Incentivized green energy production allowed Romania to double its wind capacities last year to 982 MW and data suggests the same will happen this year, helped by foreign utilities that have flocked to increase their generation capacities locally, according to a report published last week by professional services firm TPA Horwath and law firm Schoenherr & Asociatii on the domestic renewable market.
Romania was the most active market in Central and Eastern Europe last year with 520 MW in wind capacities, while Poland came second with 436 MW, said the report. In August, Romania had 1,300 MW in wind power, according to Transelectrica, the grid operator.
“In the last year, investors’ interest has moved to solar,” said Monica Cojocaru, a lawyer at Schoenherr. At present, Romania has only 2 MW in photo-voltaic capacity but the six green certificates granted for every MW generated from this source are poised to attract investors.
The connection agreements for solar projects almost doubled to 522 MW this month, according to Cristina Petrescu, partner at TPA Horwath. For wind, this figure stood at 14,000 MW, although the grid can take in a maximum of 4,000 MW. Last year the government approved the green certificate scheme in order to attract renewable energy projects that will allow Romania to derive more than one third of its gross electricity consumption from green sources by 2020. The power output from hydro-power plants with capacities larger than 10 MW is also taken into account.
The targets may be ambitious, but investors are grappling with the financing of renewable projects.
“Project financing is harder to obtain given the provisions of the new energy law that hinder deal-making for purchasing power agreements (PPAs) and for the purchase of green certificates,” said Cojocaru. She added that large projects in wind had mainly been completed by large utilities that relied on cooperate finance. Enel, GDF Suez and CEZ are some of the companies that currently operate wind farms locally.
One developer told BR that investors are starting to negotiate long-term PPAs of five to seven years, but the price of the green certificates is lower. The certificates have a regulated floor price of EUR 27 and a ceiling of EUR 55, where trading is happening right now.
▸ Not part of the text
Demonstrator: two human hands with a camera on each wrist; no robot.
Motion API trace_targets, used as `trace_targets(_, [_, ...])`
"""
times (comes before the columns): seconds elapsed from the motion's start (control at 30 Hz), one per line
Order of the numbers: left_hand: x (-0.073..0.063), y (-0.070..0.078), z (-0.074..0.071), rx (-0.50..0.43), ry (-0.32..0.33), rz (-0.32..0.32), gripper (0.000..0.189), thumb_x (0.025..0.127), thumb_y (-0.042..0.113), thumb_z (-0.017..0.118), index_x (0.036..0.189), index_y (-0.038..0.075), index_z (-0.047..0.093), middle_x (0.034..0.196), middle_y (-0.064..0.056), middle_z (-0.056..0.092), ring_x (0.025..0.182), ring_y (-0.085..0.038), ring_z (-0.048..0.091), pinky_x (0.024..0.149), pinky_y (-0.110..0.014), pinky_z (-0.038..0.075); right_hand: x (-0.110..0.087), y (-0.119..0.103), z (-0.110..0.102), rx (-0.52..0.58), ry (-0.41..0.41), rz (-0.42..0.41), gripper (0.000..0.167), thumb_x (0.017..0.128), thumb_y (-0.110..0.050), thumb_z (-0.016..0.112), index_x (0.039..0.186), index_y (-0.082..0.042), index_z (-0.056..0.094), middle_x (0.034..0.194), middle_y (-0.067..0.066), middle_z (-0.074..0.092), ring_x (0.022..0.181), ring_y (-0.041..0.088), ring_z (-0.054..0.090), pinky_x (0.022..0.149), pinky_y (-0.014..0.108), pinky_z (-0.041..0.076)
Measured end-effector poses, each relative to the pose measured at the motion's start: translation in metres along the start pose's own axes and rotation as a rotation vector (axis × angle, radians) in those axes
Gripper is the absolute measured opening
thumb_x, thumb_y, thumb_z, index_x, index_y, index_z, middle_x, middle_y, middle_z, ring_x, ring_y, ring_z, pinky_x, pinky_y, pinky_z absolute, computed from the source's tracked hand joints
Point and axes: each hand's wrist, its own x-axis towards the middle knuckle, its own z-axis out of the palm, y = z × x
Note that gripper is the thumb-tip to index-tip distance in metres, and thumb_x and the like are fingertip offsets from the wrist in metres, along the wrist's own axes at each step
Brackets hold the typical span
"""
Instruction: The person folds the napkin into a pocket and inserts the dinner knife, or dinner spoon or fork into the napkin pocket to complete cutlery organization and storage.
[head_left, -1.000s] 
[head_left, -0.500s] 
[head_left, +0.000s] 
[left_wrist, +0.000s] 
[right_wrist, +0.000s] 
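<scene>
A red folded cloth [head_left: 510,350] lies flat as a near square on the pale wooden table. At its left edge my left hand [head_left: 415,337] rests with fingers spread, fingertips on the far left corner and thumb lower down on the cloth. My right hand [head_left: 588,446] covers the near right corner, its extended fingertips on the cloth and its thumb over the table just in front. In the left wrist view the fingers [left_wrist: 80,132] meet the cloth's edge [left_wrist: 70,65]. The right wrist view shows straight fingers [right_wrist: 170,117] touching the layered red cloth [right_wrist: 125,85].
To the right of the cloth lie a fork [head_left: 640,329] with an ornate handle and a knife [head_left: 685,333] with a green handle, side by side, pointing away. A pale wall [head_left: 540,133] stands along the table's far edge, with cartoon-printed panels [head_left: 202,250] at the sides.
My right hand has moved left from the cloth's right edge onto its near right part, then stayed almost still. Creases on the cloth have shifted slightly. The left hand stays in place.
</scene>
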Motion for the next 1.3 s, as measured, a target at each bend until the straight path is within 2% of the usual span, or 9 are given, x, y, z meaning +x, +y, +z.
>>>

Industry specialists say the price is likely to remain high until Romania meets its target of power consumption from renewable sources. Last year, only 2.5 percent came from green sources against a target of 10 percent. This year, it will rise to 12 percent and will reach 20 percent by 2020.
However, the 2020 result is set to fall short by approximately 60 percent, according to TPA Horwath research. This forecast excludes the power generated in hydro plants of over 10 MW.
If renewable energy production remains at less than 33 percent of the national target, the price of green certificates will remain in the EUR 48-55 band, says the professional services firm. A production between 50 and 65 percent of the target will see prices drop to EUR 38-50.
When the power production reaches over 65 percent of the mandatory targets, the green certificate market will gradually soften until 85 percent, when prices may fall to EUR 27.